1. your list looks like a good start … it could take a lifetime to quantify and rank the entries
2. please excuse the pedantry, but I think we need to note the distinction between effect and affect
3. possibly irrelevant, or possibly fundamental: Time is not what it was … so are we chasing the recorded performance of the best existing pendulum clocks, or the Caesium second ?

MichaelG.

By "narrow," I meant the net width of the spring material, not the spacing between springs in a two-spring configuration. So, using two of the thinnest, shortest and narrowest springs (spaced apart appropriately) that can hold the weight and not permanently deform under abuse, etc., are likely to be best.

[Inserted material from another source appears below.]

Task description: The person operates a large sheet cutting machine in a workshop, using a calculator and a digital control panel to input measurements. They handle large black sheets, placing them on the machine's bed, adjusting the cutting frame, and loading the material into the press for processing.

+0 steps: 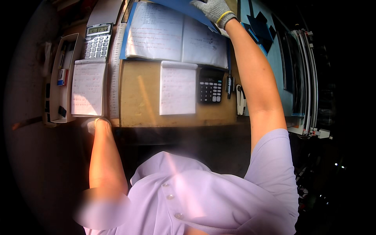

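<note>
My right hand (214, 11), in a grey knitted glove with a yellow cuff band, reaches to the far edge of the desk. Its thumb lies over a blue folder (184, 8) that slants across an open binder (156, 33) of handwritten pages; the other fingers are partly cut off by the frame. At the near left desk edge, just below a handwritten notepad (88, 88), is my left hand (95, 124), also gloved. Its fingers are blurred and mostly hidden. A second notepad (178, 88) and a black calculator (210, 86) lie below the binder.
On the left are a grey calculator (96, 42), a long ruler (114, 74) and an open box (55, 111) with pens and small items. A pen (229, 87) and a white stapler (240, 101) lie beside my right forearm. Stacked sheets and frames (305, 74) stand at the right.
</note>
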Available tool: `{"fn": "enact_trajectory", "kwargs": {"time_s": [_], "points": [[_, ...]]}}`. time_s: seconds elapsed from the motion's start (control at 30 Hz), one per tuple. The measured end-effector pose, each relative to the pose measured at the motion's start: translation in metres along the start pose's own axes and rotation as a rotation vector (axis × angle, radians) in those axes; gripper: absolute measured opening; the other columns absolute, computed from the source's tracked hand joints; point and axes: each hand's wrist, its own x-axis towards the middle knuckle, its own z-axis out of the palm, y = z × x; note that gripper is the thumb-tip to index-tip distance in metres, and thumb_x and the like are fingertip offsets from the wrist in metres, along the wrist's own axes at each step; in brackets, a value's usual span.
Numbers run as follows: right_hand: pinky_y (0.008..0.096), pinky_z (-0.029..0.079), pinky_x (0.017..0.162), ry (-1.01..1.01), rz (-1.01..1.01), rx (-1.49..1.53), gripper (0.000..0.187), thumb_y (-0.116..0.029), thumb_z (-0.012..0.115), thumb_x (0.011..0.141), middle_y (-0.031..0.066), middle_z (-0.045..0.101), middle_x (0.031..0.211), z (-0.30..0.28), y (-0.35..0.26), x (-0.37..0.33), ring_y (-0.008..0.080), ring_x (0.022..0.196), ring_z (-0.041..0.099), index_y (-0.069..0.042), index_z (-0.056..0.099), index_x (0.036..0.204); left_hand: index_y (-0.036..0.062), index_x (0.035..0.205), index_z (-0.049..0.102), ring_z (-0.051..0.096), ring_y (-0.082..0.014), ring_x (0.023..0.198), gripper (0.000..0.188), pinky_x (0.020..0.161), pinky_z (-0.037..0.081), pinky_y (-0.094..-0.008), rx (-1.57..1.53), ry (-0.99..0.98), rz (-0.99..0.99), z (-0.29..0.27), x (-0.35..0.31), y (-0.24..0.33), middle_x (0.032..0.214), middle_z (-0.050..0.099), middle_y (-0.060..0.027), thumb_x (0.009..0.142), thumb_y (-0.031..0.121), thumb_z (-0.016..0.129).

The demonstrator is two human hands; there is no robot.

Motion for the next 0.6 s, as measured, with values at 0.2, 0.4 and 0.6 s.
{"fn": "enact_trajectory", "kwargs": {"time_s": [0.2,0.4,0.6], "points": [[0.0409,0.05,0.082,0.005,0.022,0.017,0.028,-0.022,0.068,0.085,0.0231,0.069,0.096,0.001,-0.001,-0.001,0.037,0.093,0.067,-0.003,0.07,0.106,-0.0003,0.112,0.072,0.069,-0.0195,0.094,0.063,0.088,0.052,-0.031,0.014,-0.023,-0.004,-0.006,-0.008,0.001,0.105,0.073,-0.009,0.102,0.048,0.033],[0.0395,0.05,0.08,-0.011,0.069,0.055,0.027,-0.021,0.069,0.085,0.022,0.069,0.093,0.003,-0.006,-0.001,0.0353,0.089,0.068,-0.003,0.071,0.105,0.0004,0.114,0.071,0.069,-0.0174,0.094,0.062,0.088,0.052,-0.029,0.024,-0.033,-0.011,-0.019,-0.02,0.003,0.106,0.073,-0.0072,0.103,0.048,0.033],[0.04,0.05,0.079,-0.026,0.039,0.006,0.026,-0.021,0.069,0.084,0.0217,0.069,0.091,0.005,-0.004,0.003,0.035,0.087,0.067,-0.003,0.071,0.103,0.0004,0.115,0.071,0.069,-0.0169,0.095,0.063,0.089,0.052,-0.0285,0.025,-0.036,-0.009,-0.006,-0.005,0.001,0.108,0.073,-0.0069,0.103,0.048,0.031]]}}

It's clear that a lot of clock-making black magic is in trying to balance one unavoidable adverse effect against another opposing adverse effect. But I'm not patient enough to fuss with all that. I just want to do a respectable job based on good materials and straight-forward techniques, maybe with a touch of artistic flair, and hopefully get decent results.

• Relativistic space-time effects. There is no such thing as "time" as a stand-alone feature of the universe. There is only unified space-time. My "time" and yours are necessarily different, and it doesn't even make complete sense to speak of time as a discrete thing. So what does your pendulum even measure, really? 😛🙃

Apologies for affect and effect; I hit those rocks every time. Can't do nine sevens, or righty tighty / leftie loosie either.

I'm chasing the recorded performance of the best existing pendulum clocks, and what ever I build has to depend on a pendulum too.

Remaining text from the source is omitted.